Biofilm Management

The Bauer Nanobubble Processor is a Superior Biofilm Remediation Method.

Biofilm is present in any system containing water and a solid surface. It is a matrix of microorganisms that forms quickly once water contacts the solid surface. Biofilm has many negative impacts on systems, including becoming a reservoir for pathogenic bacteria, and greatly reducing heat transfer in systems.

Ten microns of biofilm can reduce heat transfer by 20% or more, depending on the material the system is composed of. Once microorganisms merge with the biofilm, their DNA changes, allowing the biofilm to be resistant to standard cleaning methods, including chemical treatment.

Biofilm is Pervasive in All Standard Water Systems.

Biofilm Removal

Biofilm removal is a known result of contact with water that has an abundance of nanobubbles. As Bauer processor water likely contains 300, 000 to 500, 000 nanobubbles per droplet, it is implied that it is capable of removing biofilm by penetrating through the biofilm, breaking it up. As there are other changes to the water once it has been processed, it is possible that other changes also play a role in biofilm removal.

Dr. Xi has completed a study, showing the ability of Bauer Processed water to both remove and prevent the growth of biofilm. In an eight day period, the attachment of biofilm in Bauer Processed water decreased by 80%, and when it was introduced to systems already containing existing biofilm, it was able to remove 99% more biofilm than control tap water in times spans as short as 10 minutes

Bauer processed water has many positive effects on water systems. It is able to remove and prevent regrowth of biofilm. It is implied from current literature that this is an effect of the nanobubbles that are contained in the processed water. It is possible that other properties of the water also impact the biofilm reduction.

The Bauer processor also forces fine impurities to merge into larger particles which can be filtered out of the water; the Bauer process allows impurities remaining from standard city water treatment to be removed.

Biofilm is Naturally Occurring Yet Potentially Harmful.

 

• Biofilm forms in environments where water meets a surface.
• Microorganisms (bacteria, fungi, viruses) merge and grow into a complex matrix that attaches to surfaces.
• Microorganisms thrive and grow in the biofilm environment, which offers protection from antibiotics and biocides
• Biofilm is very difficult to remove, especially without the introduction of physical and chemical measures, which are often ineffective, or potentially harmful to human health

• Biofilm is difficult to detect, even in well maintained systems.
• The thickness of biofilm could be 200 microns, which is virtually imperceptible.
• Yet 200 microns of biofilm has a profound negative impact on heat transfer efficiency.

Heat Transfer Applications

In heat transfer systems, biofilm can create fluid friction resistance, as well as create a layer of insulation within the pipe, greatly reducing potential heat transfer. A 5 micron (1/ 20th the thickness of a human hair) thick biofilm in a copper pipe can reduce heat transfer by over 65%, a layer so thin that it is not visible to the human eye.
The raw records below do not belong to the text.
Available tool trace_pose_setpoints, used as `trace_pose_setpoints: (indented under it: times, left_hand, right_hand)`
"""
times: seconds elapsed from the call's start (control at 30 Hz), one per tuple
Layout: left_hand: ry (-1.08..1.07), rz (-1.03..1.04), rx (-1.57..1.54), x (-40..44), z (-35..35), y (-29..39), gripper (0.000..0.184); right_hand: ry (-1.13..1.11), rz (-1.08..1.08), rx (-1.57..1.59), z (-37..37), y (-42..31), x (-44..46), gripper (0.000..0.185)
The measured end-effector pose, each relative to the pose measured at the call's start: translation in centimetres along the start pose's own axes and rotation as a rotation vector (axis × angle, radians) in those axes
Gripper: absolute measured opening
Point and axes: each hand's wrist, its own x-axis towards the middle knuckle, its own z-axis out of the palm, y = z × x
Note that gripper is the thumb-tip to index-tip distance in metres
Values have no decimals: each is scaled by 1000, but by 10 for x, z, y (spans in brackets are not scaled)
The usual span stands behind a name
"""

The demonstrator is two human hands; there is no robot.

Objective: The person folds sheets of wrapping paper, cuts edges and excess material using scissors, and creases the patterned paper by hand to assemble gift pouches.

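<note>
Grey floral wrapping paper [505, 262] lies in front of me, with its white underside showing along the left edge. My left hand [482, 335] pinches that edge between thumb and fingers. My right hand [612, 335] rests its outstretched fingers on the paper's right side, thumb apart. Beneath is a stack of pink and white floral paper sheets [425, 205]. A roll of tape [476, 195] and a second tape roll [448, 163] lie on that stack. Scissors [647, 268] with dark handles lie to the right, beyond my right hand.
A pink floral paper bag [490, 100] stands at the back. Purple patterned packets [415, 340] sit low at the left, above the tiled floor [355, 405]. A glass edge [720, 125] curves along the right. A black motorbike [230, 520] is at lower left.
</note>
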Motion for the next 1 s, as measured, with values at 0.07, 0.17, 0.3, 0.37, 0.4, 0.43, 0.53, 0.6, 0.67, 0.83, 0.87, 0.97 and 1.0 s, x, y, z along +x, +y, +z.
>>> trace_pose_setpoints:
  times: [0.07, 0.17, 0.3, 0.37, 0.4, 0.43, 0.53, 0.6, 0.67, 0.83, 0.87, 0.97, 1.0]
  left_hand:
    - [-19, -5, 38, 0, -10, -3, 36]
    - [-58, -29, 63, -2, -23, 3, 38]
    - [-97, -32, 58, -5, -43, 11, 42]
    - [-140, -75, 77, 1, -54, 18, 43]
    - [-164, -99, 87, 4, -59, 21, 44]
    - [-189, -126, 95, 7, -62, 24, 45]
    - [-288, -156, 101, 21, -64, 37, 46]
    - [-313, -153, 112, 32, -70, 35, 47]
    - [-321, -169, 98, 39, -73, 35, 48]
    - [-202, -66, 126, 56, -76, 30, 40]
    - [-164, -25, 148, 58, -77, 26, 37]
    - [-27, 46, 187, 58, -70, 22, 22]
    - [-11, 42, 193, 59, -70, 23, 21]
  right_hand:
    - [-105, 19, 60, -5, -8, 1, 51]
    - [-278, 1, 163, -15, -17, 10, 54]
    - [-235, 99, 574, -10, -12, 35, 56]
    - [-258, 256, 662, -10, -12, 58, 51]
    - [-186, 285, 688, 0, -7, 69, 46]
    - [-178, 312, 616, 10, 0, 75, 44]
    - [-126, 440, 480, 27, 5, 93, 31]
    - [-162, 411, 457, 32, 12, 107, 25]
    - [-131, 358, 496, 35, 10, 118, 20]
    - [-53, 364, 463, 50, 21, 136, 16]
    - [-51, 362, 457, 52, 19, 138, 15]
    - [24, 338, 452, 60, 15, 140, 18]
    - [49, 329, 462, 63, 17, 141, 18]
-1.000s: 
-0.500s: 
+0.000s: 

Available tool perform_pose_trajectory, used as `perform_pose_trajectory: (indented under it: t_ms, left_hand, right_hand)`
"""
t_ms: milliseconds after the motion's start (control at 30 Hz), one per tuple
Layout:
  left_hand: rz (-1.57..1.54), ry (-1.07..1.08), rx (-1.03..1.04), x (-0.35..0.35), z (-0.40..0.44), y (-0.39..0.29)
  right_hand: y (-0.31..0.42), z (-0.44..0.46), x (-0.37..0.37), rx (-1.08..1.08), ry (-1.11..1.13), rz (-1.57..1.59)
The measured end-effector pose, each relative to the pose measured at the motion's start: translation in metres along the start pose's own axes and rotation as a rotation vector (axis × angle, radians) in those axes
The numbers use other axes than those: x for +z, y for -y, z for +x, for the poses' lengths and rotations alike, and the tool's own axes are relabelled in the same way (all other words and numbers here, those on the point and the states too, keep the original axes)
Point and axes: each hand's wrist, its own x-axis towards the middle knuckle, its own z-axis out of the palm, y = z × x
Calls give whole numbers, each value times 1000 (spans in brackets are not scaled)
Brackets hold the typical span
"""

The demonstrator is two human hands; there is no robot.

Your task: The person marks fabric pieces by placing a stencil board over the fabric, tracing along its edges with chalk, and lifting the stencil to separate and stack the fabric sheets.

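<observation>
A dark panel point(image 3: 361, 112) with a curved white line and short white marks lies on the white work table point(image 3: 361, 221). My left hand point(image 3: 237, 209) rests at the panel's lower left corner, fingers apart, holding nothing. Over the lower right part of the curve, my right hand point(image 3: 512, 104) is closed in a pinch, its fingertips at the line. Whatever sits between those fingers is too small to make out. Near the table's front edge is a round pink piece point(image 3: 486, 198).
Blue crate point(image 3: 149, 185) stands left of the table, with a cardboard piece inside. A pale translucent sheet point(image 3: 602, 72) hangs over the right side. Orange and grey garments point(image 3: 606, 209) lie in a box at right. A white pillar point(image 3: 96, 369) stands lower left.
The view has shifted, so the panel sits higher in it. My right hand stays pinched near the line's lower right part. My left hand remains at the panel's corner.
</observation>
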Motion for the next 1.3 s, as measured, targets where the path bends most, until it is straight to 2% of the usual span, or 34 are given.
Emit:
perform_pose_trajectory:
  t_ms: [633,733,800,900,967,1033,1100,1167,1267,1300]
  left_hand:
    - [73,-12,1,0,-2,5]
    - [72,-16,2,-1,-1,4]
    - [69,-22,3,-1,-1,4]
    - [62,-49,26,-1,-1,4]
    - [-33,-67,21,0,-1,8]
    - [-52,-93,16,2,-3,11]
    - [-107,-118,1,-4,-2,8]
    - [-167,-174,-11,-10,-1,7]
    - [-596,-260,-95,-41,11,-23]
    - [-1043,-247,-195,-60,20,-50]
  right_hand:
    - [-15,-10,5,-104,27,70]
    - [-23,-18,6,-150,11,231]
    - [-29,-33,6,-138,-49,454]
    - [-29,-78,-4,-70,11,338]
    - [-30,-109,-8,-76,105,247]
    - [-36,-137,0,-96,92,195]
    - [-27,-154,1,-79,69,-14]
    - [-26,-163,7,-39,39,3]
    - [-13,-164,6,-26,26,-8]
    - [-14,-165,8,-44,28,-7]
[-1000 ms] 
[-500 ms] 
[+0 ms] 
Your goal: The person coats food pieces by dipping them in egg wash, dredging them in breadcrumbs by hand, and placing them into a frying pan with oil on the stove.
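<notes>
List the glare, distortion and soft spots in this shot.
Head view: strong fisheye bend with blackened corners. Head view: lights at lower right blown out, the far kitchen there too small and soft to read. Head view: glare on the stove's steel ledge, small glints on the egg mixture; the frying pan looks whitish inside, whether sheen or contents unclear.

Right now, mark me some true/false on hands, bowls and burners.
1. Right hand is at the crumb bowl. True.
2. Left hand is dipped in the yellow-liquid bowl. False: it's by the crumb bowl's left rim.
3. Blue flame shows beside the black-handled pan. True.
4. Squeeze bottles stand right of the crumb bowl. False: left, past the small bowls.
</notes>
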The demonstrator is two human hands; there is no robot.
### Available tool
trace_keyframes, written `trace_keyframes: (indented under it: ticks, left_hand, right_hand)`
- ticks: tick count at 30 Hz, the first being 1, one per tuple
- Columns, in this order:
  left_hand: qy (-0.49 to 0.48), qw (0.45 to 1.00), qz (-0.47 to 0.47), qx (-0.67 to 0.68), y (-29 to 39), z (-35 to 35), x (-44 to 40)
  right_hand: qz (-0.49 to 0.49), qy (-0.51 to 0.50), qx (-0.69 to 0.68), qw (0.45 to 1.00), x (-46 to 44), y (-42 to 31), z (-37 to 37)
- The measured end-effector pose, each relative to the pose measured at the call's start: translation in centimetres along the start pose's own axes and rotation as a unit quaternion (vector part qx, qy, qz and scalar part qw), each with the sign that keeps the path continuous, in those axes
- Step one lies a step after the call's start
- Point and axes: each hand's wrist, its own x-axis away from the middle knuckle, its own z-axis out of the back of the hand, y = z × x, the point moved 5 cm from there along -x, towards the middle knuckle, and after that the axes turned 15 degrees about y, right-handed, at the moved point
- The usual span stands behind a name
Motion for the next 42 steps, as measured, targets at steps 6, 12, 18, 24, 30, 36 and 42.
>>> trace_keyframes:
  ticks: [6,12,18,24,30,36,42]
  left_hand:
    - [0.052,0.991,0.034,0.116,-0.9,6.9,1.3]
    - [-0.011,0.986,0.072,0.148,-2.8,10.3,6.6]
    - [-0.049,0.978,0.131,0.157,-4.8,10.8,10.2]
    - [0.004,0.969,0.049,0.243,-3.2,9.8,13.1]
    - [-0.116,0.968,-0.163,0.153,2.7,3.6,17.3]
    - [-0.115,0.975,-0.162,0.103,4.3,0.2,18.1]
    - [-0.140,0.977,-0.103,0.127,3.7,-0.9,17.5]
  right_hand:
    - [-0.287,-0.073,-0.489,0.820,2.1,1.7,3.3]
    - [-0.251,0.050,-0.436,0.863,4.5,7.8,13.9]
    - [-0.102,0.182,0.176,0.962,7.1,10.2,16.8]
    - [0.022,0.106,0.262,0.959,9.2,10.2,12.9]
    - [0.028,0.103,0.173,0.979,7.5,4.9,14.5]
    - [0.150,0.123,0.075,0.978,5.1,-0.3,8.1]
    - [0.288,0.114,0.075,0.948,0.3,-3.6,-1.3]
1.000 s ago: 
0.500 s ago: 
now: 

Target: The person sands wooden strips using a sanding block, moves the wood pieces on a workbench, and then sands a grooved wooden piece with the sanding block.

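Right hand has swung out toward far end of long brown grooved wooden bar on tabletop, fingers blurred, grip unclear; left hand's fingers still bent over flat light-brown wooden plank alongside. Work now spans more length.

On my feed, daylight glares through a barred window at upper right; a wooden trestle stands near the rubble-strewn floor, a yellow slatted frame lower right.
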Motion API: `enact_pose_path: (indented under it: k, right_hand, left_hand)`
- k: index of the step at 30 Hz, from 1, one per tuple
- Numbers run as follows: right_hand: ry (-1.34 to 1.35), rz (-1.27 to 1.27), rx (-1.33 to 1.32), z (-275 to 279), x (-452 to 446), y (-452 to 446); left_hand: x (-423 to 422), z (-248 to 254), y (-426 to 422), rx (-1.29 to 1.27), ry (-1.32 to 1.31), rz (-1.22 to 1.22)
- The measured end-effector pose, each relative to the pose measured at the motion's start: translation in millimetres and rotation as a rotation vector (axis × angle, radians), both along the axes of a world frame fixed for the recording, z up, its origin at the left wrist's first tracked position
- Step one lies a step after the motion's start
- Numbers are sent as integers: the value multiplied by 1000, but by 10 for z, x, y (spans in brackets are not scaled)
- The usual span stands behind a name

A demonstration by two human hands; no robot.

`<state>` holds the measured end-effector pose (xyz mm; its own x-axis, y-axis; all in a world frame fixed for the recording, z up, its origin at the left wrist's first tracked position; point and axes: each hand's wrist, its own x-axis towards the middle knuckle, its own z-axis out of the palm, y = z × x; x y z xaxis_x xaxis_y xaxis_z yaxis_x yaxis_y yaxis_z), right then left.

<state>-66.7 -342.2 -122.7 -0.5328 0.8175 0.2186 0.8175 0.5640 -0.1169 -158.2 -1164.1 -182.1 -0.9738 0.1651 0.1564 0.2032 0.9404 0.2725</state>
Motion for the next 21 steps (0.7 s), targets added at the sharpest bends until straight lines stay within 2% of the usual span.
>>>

Biofilm begins growing immediately when water comes in contact with surfaces, and continues to grow and evolve to the environment. Currently, biofilm is a commonly accepted hindrance in heat transfer, as until now, there were no known methods of removal that were capable of effectively removing it, and certainly no methods to prevent formation.

The microorganisms that combine to make the complex biofilm matrix are highly adaptable, regenerating the biofilm at greater speeds than they initially formed after chemical cleaning methods are applied, causing the system to require even more frequent cleaning.

Heat Transfer is Dramatically Impacted by Only Microns of Biofilm.

Biofilm has been measured to have a thermal resistance of 1.6 m.K/W (5). To compare, the thermal resistance of copper is approximately 0.0026 m.K/W, while the thermal resistance of wool felt is approximately 2.5 m.K/W. Although wool felt has a higher thermal resistivity than biofilm, it is certainly in the same range.

The amount of extra energy required to heat or cool a building due to heat transfer hindrances is similar to trying to keep cool on a hot summer’s day while wearing a wool sweater.

• The efficiency of heat transfer decreases significantly with small layers of biofilm (200 microns).
• Biofilm lowers the amount of heat that can be transferred by acting as insulation.
• Note that nearly 80% of efficiency is lost in a hastelloy pipe between 0 and 200 microns of biofilm.
• Even a 10 micron layer of biofilm in copper pipe can reduce heat transfer efficiency by 72%.

To Achieve Maximum Heat Transfer Gains, Biofilm Needs to be Virtually Removed.

• The greatest impact of biofilm on heat transfer is within the first 100-200 microns.
• The biggest increases in efficiency from reducing biofilm are in materials that have very high conductivity, eg. Copper and Aluminum, specifically when the biofilm thickness approaches 0 microns.